Her iki durumda da, bu ülkede medyanın çok geniş bir kesiminin, iktidarın çelik çekirdeğini oluşturan üniformalı güçlerden bir türlü bağımsızlaşamadığını anlatan bu suskunluğun başka nedenleri de mi var acaba?

Gazetecilerin Mehmet Emin Karamehmet’e, Taraf’ın yayımladığı tutanaklardaki o unutulmaz cümlelerin üzerine düşürdüğü şaibeden kurtulması için çağrı yapmamalarının ticari bir nedeni de mi var?

Neydi o unutulmaz cümleler?

“Komutanım da buradayken belirtmek istiyorum. Turkcell ile ilişkilerimiz çok güzel devam ediyor. Bunun için de teşekkür etmek istiyorum. Aşağıdaki arkadaşlarla da gayet iyi ilişki içindeyiz.”

O dönem Jandarmanın “telekulak” sorumlusu olan, bugünün Ergenekon tutuklusu emekli albayın bu cümleleri, Mehmet Emin Karamehmet’in “Turkcell operatörünü Jandarma’nın emrine sunup cep telefonlarının mahkeme kararı olmaksızın dinlenmesine izin verdiği” şaibesini yaratmıyor mu?

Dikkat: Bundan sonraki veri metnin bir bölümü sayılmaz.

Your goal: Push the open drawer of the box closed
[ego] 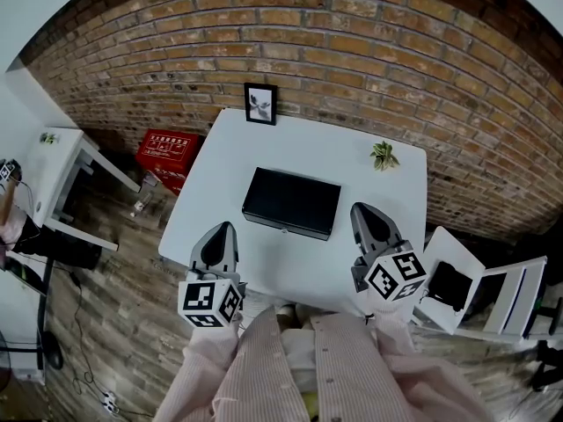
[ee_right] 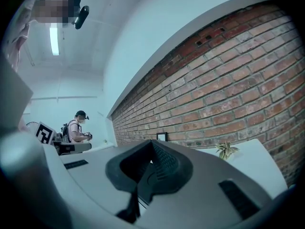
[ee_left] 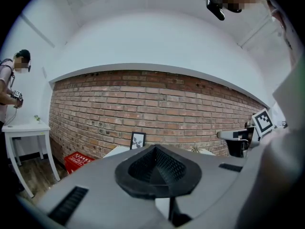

Görevi bu şaibenin üzerine gitmek, Karamehmet’e “Bu şaibeden kendini kurtar” çağrısı yapmak olması gereken gazete yöneticilerinin dut yemiş halinin nedeni “ilanlarımız kesilir” kaygısı mı?

Bu kadar mı bağımlılar Turkcell reklamlarına?

Gazetecilik refleksinden, sorumluluğundan, ahlakından daha mı önemli o reklamların sağladığı gelir?

Apoletlileri seviyorlar, onlardan korkuyorlar, onların sözünün dışına çıkamıyorlar; anladık.

Selocanlardan da mı korkuyorlar?

Sarı antenli maskotlara biat ediyor olmak hiç mi garip gelmiyor onlara?